§ **WHAT YOU ARE ASKED TO DO**:
Which of the lines below include "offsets"? Each one should be copied out.

[Start of section]

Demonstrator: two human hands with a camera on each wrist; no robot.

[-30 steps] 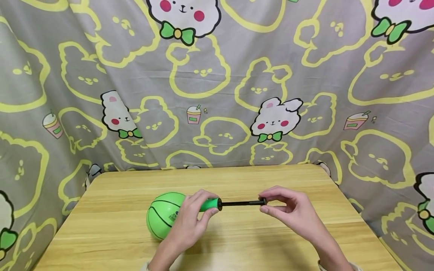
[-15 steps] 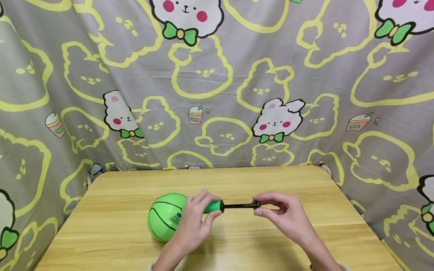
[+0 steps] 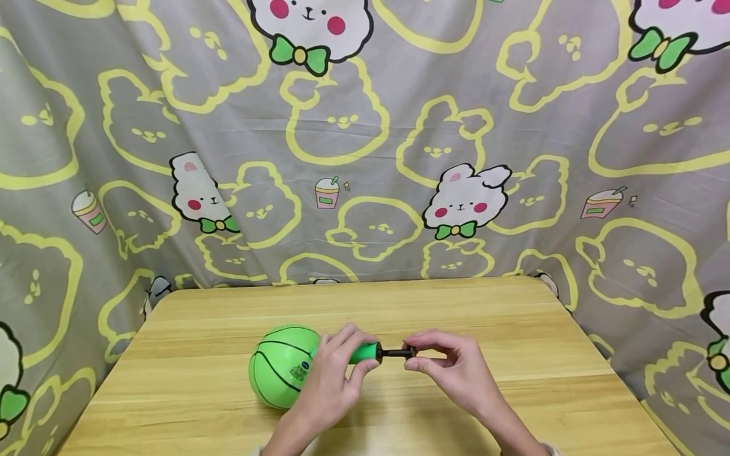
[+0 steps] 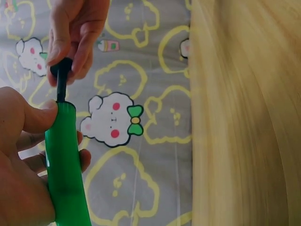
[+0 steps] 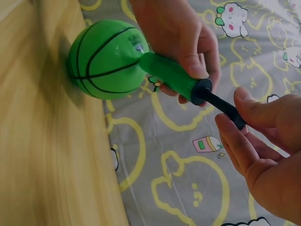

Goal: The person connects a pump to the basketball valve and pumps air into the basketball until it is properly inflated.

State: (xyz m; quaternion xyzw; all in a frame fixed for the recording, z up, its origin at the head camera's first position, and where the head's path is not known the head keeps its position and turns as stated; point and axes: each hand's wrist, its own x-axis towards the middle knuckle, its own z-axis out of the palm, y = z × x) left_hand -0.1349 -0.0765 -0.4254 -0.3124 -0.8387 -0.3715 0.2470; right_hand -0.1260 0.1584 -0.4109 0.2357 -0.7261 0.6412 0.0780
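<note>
A green ball (image 3: 279, 367) with black basketball lines rests on the wooden table, left of centre. Against its right side sits the end of a green hand pump (image 5: 171, 75), lying roughly level. My left hand (image 3: 333, 373) grips the pump's green barrel (image 4: 66, 160), thumb near its black collar. My right hand (image 3: 453, 367) pinches the black handle (image 3: 409, 352) at the end of the pump's rod, fingertips and thumb on its rim. A short stretch of black rod (image 5: 216, 101) shows between barrel and handle. Where pump and ball meet, the left hand hides the joint in the head view.
The wooden table (image 3: 530, 329) spreads under both hands, its far edge close to a grey curtain (image 3: 365, 158) printed with yellow outlines and white rabbit faces. The curtain also hangs along the left and right sides.
My right hand has moved left toward the left hand, pushing the handle in, so less rod shows. The left hand keeps its grip, and it and the ball have shifted slightly right.
</note>
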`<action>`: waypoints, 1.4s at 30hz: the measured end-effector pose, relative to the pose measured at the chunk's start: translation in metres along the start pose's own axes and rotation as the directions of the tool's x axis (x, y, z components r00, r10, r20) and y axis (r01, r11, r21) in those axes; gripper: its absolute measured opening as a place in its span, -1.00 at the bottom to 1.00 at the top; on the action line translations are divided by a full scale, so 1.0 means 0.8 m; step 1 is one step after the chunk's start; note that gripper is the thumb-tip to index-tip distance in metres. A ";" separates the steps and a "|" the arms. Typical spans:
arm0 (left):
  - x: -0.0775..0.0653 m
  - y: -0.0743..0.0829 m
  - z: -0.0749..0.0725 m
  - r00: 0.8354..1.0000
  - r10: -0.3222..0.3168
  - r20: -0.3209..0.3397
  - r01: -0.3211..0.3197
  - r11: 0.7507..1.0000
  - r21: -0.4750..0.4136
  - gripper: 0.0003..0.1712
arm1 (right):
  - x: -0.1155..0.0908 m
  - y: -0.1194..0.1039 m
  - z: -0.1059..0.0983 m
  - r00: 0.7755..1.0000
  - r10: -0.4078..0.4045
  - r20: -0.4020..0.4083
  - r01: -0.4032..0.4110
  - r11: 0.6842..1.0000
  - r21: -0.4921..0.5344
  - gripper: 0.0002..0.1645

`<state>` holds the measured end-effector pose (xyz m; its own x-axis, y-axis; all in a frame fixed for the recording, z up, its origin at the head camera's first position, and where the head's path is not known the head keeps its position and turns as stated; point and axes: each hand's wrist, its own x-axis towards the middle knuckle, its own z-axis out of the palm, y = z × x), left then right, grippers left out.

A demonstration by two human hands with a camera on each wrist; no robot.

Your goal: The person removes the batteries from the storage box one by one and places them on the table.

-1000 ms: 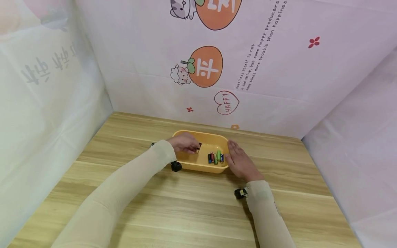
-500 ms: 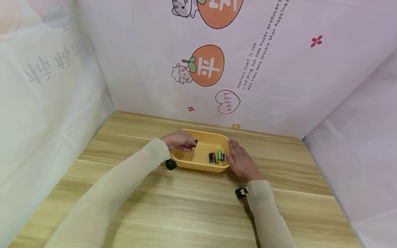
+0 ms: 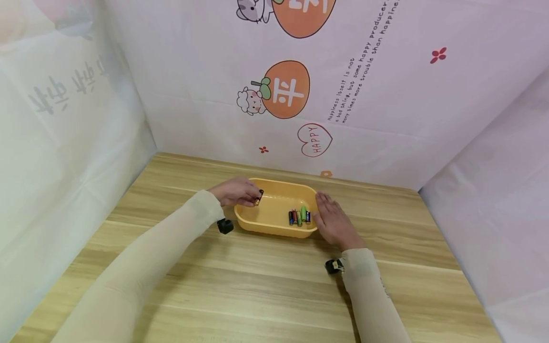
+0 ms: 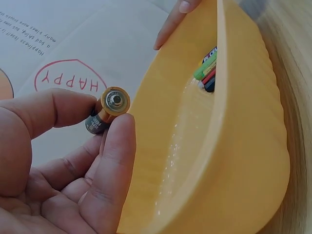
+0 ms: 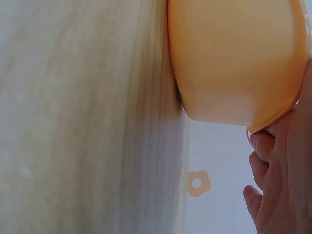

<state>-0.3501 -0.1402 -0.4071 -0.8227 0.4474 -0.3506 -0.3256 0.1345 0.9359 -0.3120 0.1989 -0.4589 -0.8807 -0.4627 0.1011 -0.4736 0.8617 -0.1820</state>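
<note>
Between thumb and fingertips, my left hand (image 3: 237,191) pinches a black-and-copper battery (image 4: 108,108) over the left end of a yellow plastic basin (image 3: 268,228). In the left wrist view the battery's metal button end faces the camera. Several other batteries (image 3: 299,217), coloured blue, red and green, lie side by side on the basin floor near its right end. My right hand (image 3: 336,223) rests against the basin's right end, its fingers straight along the rim. Seen from the right wrist, those fingers (image 5: 262,168) lie beside the basin's outer wall.
The basin stands on a wood-grain table (image 3: 257,286), close to the back edge. A printed white cloth (image 3: 364,143) hangs behind it, and more cloth walls close off the left and right sides.
My left hand has moved left and slightly up with the pinched battery, from mid-basin to its left end. The right hand stays at the rim, and the other batteries lie as before.
</note>
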 end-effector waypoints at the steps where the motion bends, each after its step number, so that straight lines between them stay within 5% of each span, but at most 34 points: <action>1: -0.001 0.000 -0.002 1.000 -0.002 -0.003 0.002 1.000 -0.001 -0.77 | 0.000 0.000 0.000 1.000 -0.001 -0.001 0.001 1.000 0.000 -0.26; 18: -0.021 -0.005 -0.040 0.997 0.024 -0.071 -0.023 1.000 0.015 -0.77 | 0.001 0.000 0.002 1.000 0.011 -0.016 -0.011 1.000 -0.010 -0.26; 27: -0.032 -0.017 -0.064 0.997 0.029 -0.078 -0.026 0.999 0.029 -0.61 | 0.001 0.000 0.003 1.000 0.015 -0.011 -0.015 1.000 -0.010 -0.26; 34: -0.040 -0.032 -0.086 0.992 0.016 -0.122 -0.017 1.000 -0.007 -0.74 | 0.000 0.000 0.003 1.000 0.011 -0.018 -0.011 1.000 -0.001 -0.26; 42: -0.053 -0.040 -0.104 0.990 0.001 -0.139 0.002 1.000 0.016 -0.65 | 0.000 0.002 0.004 1.000 0.005 -0.020 -0.005 1.000 -0.001 -0.26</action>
<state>-0.3438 -0.2372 -0.4254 -0.8796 0.3207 -0.3514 -0.3194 0.1493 0.9358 -0.3131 0.1994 -0.4621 -0.8828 -0.4542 0.1202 -0.4693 0.8641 -0.1819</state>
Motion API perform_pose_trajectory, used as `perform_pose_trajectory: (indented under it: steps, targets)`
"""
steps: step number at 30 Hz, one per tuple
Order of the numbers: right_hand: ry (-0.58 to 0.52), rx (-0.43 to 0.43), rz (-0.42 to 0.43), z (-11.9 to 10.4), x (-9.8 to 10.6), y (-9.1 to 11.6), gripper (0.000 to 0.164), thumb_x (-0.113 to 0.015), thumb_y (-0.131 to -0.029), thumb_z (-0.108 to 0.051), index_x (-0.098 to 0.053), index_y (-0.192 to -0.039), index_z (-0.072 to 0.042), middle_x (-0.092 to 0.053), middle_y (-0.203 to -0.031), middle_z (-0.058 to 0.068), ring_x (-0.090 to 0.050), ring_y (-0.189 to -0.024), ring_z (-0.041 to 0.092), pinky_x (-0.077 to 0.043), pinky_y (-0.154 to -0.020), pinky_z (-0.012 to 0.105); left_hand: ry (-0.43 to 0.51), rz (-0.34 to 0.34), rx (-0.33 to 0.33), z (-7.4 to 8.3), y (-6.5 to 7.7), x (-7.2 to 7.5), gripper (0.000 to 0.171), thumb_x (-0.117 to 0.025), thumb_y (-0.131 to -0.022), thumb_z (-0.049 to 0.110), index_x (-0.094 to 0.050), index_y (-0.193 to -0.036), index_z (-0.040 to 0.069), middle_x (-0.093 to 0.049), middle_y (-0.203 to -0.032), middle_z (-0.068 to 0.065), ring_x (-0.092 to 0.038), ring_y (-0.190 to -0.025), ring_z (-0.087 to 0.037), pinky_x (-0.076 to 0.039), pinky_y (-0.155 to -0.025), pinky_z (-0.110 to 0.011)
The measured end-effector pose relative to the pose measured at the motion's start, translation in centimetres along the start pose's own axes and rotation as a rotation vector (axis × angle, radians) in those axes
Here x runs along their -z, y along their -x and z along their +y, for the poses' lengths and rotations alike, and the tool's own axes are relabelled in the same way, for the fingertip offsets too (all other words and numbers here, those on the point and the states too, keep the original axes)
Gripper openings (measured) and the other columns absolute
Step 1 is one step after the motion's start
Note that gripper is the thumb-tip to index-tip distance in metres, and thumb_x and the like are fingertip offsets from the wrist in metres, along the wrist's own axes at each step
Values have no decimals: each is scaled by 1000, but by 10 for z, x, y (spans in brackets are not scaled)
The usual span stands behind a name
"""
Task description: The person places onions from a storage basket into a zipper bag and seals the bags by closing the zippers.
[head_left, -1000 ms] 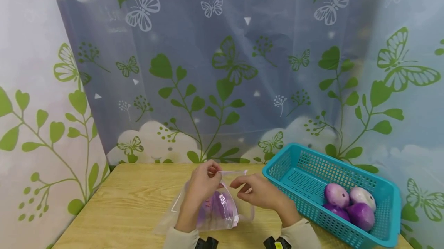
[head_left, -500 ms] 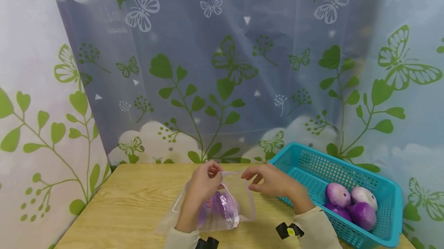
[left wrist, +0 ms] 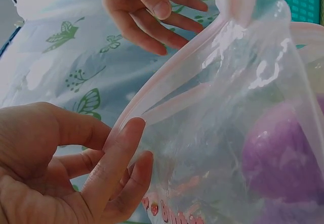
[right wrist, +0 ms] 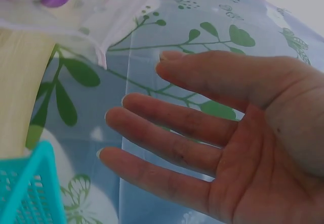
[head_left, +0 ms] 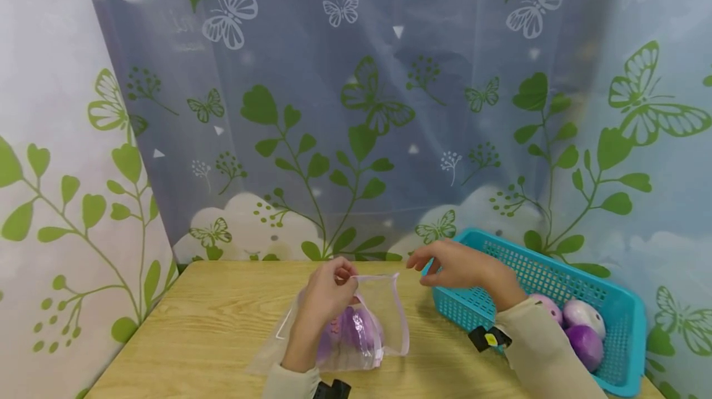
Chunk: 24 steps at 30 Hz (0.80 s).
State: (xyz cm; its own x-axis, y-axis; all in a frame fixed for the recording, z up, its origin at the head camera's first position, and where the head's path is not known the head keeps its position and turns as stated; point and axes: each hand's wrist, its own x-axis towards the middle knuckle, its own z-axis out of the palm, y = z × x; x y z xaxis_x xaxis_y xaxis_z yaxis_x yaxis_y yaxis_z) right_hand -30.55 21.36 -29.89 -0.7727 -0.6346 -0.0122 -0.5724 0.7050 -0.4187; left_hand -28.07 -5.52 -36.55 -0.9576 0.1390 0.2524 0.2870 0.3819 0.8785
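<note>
Fingers (left wrist: 116, 155) of the left hand (head_left: 322, 294) in a pinch on the clear bag (left wrist: 202, 138), right hand (head_left: 458, 266) loose, empty

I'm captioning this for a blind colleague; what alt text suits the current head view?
A person's left hand holds the edge of a clear bag containing purple things, at a wooden table. The right hand, holding nothing, is near a teal basket with onion-like bulbs in it.
</note>
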Motion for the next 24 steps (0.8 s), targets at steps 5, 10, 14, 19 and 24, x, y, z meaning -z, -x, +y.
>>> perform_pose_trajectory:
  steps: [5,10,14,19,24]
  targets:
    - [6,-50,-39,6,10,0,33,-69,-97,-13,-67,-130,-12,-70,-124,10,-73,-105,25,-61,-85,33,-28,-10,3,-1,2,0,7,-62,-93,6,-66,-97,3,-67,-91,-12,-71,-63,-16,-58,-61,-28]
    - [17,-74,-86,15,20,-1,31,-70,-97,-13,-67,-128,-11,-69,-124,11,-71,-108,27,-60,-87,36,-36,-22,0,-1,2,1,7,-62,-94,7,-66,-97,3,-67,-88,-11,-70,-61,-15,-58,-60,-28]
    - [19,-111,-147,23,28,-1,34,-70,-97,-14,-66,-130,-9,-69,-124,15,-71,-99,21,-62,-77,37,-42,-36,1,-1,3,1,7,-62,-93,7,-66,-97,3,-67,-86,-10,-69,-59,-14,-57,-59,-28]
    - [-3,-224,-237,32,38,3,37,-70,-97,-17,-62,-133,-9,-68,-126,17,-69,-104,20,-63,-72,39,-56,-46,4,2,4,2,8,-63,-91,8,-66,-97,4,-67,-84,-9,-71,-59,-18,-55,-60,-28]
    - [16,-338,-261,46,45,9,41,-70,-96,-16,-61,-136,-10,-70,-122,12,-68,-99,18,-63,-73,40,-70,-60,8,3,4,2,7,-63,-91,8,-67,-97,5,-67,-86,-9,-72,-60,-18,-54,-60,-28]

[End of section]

§ **SOLVED PROBLEM**:
Here x runs along their -z, y along their -x and z along their +y, for the poses' lengths and rotations alike, and the tool's own axes are relabelled in the same way, for the fingertip offsets too (all other words and numbers here, those on the point and the states too, keep the original axes)
Note that gripper is the thumb-tip to index-tip distance in metres, and thumb_x and the like are fingertip offsets from the wrist in metres, along the wrist's own axes at each step

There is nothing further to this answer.